The influencer marketing platform will promote a campaign listing and say, “We’re looking for 10 influencers in the wellness space who can give us three Instagram in-feed posts and Instagram Stories for X rate. Are you agreeable, yes or no?” As part of that relationship, you must agree to certain terms. These terms can last the lifetime of the campaign or sometimes the lifetime of your business or blog. In some instances, you cannot make any political commentary. You can’t say I’m voting for this person. You can’t say I’m a Democrat, I’m Independent.
Every brand has a preference, and every platform has a preference. Sometimes, it can be that you can’t post about activism, including Black Lives Matter or animal activism. A particular brand will say, “We only want influencers that will agree to these terms.” It’s that third-party platform’s job to do their vetting and make sure that we haven’t participated in any of these actions.
We are now in a situation where people are hurt, and they want to speak up for what is right, but, unfortunately, they’re contractually obligated [not to]. They’ve entered into an agreement knowingly, probably with good intentions. Black Lives Matter is not new, but I don’t think that we were ready for the influx of racially charged events that are now being documented online. So, they [influencers] probably thought, “This agreement is only six months. I can keep my mouth shut about X, Y, and Z for six months because I need to get paid.” There are other influencers who may not have done their due diligence to read the terms and conditions because they can be rather lengthy, and we’re all busy. Sometimes, they slip up and sign things. Then, they realize later, “Oh, no, I can’t talk about it. What am I supposed to do from here?”

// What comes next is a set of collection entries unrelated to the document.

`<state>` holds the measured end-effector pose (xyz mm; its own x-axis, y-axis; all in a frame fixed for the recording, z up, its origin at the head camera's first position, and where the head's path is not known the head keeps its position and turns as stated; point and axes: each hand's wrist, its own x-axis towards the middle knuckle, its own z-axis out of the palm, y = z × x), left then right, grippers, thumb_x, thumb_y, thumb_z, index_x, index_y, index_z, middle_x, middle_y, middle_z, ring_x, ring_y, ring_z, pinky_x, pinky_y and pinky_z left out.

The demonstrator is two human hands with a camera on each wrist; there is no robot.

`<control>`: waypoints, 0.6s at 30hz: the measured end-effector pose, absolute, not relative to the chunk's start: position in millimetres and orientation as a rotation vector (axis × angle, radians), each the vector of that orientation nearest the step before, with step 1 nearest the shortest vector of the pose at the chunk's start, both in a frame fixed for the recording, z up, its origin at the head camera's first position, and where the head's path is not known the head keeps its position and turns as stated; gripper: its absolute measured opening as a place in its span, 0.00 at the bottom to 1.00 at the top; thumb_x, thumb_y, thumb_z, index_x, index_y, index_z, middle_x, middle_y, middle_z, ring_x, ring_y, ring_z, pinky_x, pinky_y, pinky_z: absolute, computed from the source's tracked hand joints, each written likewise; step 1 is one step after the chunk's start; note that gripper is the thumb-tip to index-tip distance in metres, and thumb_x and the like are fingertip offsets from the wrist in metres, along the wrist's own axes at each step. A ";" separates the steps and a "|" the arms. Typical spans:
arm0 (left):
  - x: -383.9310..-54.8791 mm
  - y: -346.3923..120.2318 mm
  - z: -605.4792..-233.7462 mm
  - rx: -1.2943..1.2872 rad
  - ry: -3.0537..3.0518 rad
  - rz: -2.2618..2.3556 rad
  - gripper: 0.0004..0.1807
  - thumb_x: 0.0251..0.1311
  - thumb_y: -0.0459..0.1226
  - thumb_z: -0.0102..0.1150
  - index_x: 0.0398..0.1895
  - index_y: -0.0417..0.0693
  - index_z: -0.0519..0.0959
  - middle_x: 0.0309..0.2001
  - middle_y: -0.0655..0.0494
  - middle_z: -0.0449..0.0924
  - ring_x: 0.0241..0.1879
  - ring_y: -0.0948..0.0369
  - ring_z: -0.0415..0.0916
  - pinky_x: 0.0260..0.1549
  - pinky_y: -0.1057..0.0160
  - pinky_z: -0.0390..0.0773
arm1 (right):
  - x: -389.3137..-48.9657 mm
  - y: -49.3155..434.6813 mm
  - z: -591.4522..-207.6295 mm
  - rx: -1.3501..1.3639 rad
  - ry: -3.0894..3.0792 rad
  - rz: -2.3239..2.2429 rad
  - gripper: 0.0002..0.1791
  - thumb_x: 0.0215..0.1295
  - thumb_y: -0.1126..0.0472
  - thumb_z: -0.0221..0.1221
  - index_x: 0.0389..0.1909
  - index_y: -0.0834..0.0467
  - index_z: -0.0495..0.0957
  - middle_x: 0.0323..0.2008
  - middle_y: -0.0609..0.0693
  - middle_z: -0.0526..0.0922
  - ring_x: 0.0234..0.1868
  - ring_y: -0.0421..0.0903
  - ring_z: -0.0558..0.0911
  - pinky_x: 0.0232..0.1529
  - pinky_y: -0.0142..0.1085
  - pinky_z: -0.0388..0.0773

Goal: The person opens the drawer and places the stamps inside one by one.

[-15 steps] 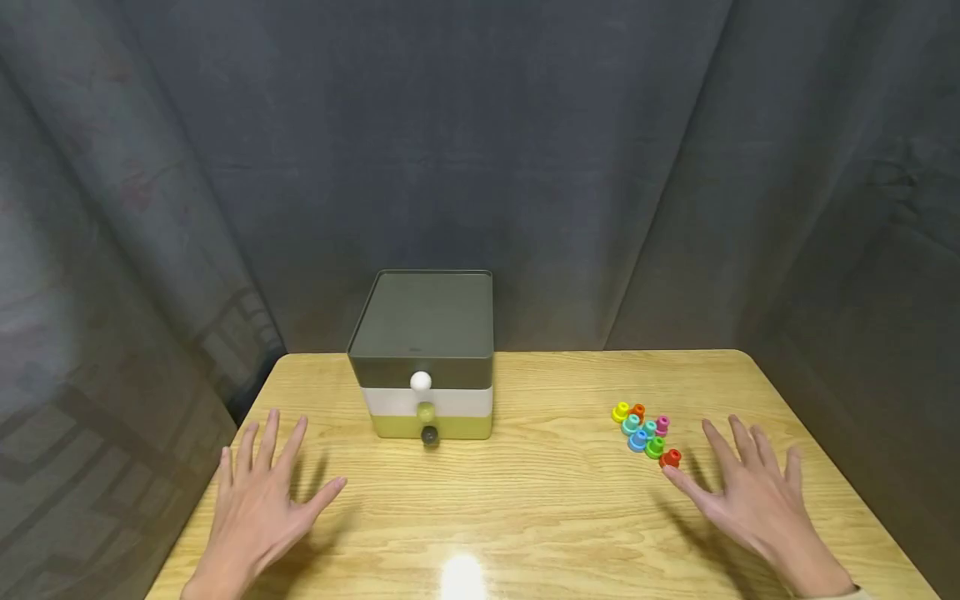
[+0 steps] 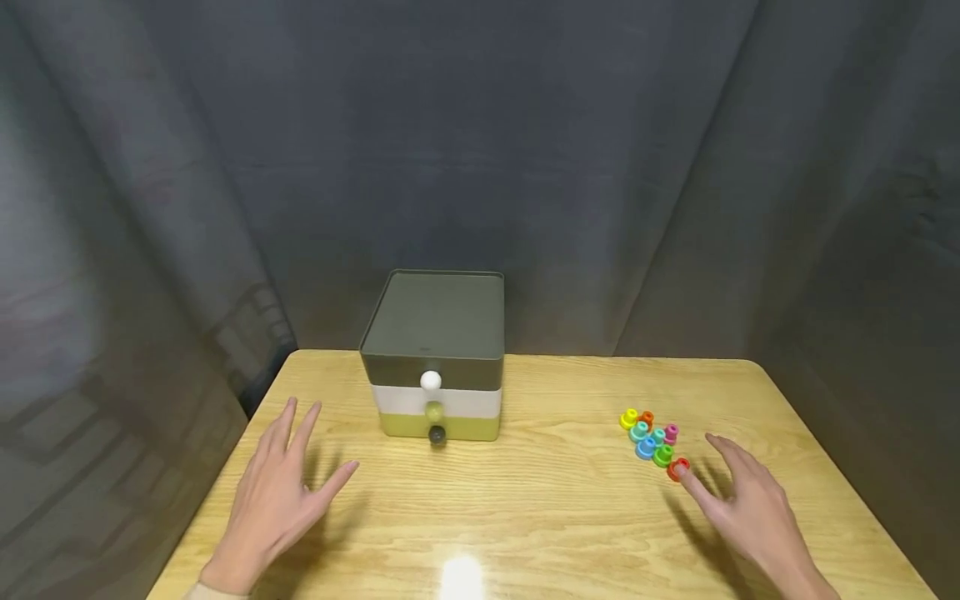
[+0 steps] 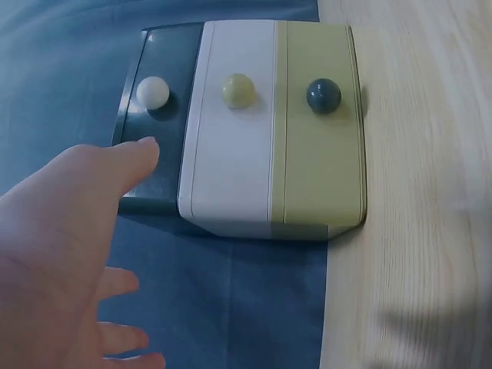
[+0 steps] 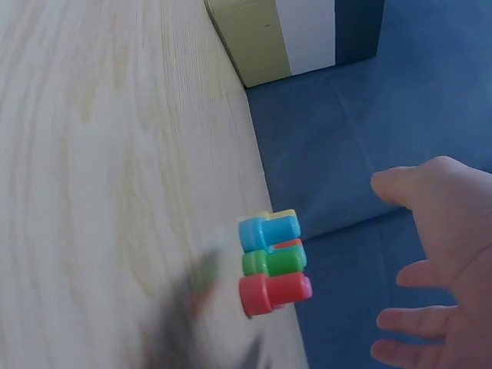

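Note:
A small three-drawer box (image 2: 448,317) stands at the back of the table, left of the middle. Its drawers are dark grey, white and olive, each with a round knob, and all are closed. My left hand (image 2: 273,500) hovers to the left of it with spread fingers, holding nothing. On the right lies a cluster of several small coloured pegs (image 2: 647,448) with wide bases. My right hand (image 2: 757,508) is held above the table beside them, fingers extended, the thumb tip overlapping the red peg (image 4: 273,293) in the head view. In the right wrist view, that hand is apart from the pegs.
The wooden table (image 2: 525,517) has a bright light reflection near its front. A dark curtain (image 2: 480,150) hangs behind the table and along both sides. The box is close to the table's back edge.
My right hand's fingers have drawn closer together. The left hand has turned slightly. The head view has shifted a little, so box and pegs appear farther right; they have not visibly moved on the table.

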<state>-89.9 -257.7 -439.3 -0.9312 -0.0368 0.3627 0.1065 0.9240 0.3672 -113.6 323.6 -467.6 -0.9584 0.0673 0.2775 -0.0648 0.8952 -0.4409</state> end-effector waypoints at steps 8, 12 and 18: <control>-93.7 -249.0 -443.9 -0.068 -2.542 -0.567 0.45 0.60 0.52 0.74 0.78 0.46 0.70 0.78 0.39 0.64 0.71 0.35 0.67 0.56 0.30 0.72 | -112.2 319.4 -476.8 -0.099 -2.725 0.800 0.38 0.72 0.43 0.66 0.70 0.67 0.73 0.68 0.77 0.74 0.65 0.79 0.72 0.58 0.72 0.68; -99.1 -242.5 -444.5 -0.101 -2.436 -0.593 0.41 0.57 0.45 0.76 0.74 0.42 0.73 0.72 0.38 0.71 0.66 0.36 0.71 0.53 0.33 0.74 | -110.4 319.9 -479.6 -0.120 -2.672 0.836 0.34 0.73 0.46 0.66 0.69 0.66 0.74 0.67 0.76 0.75 0.65 0.78 0.72 0.59 0.72 0.68; -111.0 -229.3 -440.5 -0.179 -2.271 -0.611 0.38 0.53 0.41 0.77 0.69 0.41 0.77 0.59 0.40 0.82 0.52 0.43 0.81 0.37 0.40 0.81 | -108.8 319.1 -481.6 -0.154 -2.669 0.878 0.35 0.71 0.46 0.68 0.70 0.64 0.75 0.68 0.74 0.76 0.66 0.78 0.72 0.59 0.70 0.68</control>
<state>-111.0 -229.3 -440.5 -0.6991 -0.0576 0.7127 0.3078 0.8754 0.3727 -108.8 319.1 -481.6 -0.9410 0.2012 0.2721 0.0005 0.8049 -0.5934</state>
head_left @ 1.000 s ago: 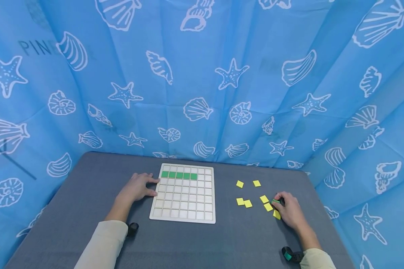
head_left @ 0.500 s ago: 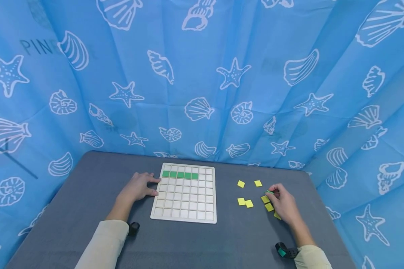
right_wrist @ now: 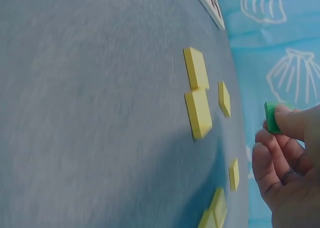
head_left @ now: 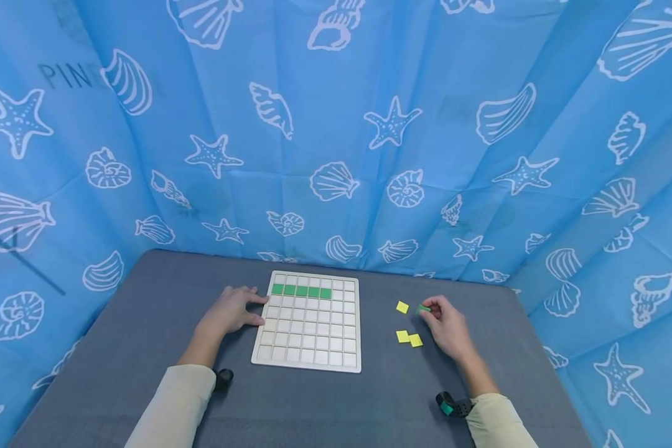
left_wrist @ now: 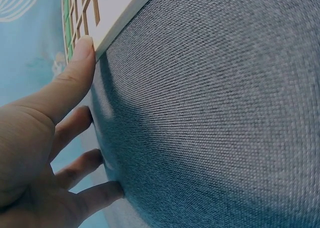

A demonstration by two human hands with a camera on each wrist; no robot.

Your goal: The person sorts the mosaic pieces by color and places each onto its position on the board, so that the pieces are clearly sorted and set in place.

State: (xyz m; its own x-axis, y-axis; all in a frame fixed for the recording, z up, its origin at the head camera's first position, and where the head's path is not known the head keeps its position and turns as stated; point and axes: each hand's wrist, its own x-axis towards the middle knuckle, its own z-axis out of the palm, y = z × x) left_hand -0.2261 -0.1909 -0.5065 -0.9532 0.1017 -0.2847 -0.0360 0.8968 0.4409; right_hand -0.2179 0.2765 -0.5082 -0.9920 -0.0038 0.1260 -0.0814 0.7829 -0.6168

If you’re not an influencer, you may not understand the business, and some of the logistics that go on behind all of this. It can appear that someone is not taking a stance, when they’re really in a situation where they are contractually obligated not to take a stance. It’s tough because people were asking some influencers, “Why aren’t you using your platform to speak up?” Sometimes, there are cases where influencers have come out and said, “Hey, I’m under contract.” Of course, readers questioned who would really draft a contract like that.
There’s a change happening. I’ve seen this language before, but it’s starting to get more specific. I’ve been seeing an influx of these platforms updating the terms. Sometimes, it’s being updated on the platform as a whole, and sometimes it’s just brand-specific. Brands and businesses are trying to find ways to protect themselves and are, therefore, updating this language to protect themselves and the brand, and also their clients. It’s really a sticky situation.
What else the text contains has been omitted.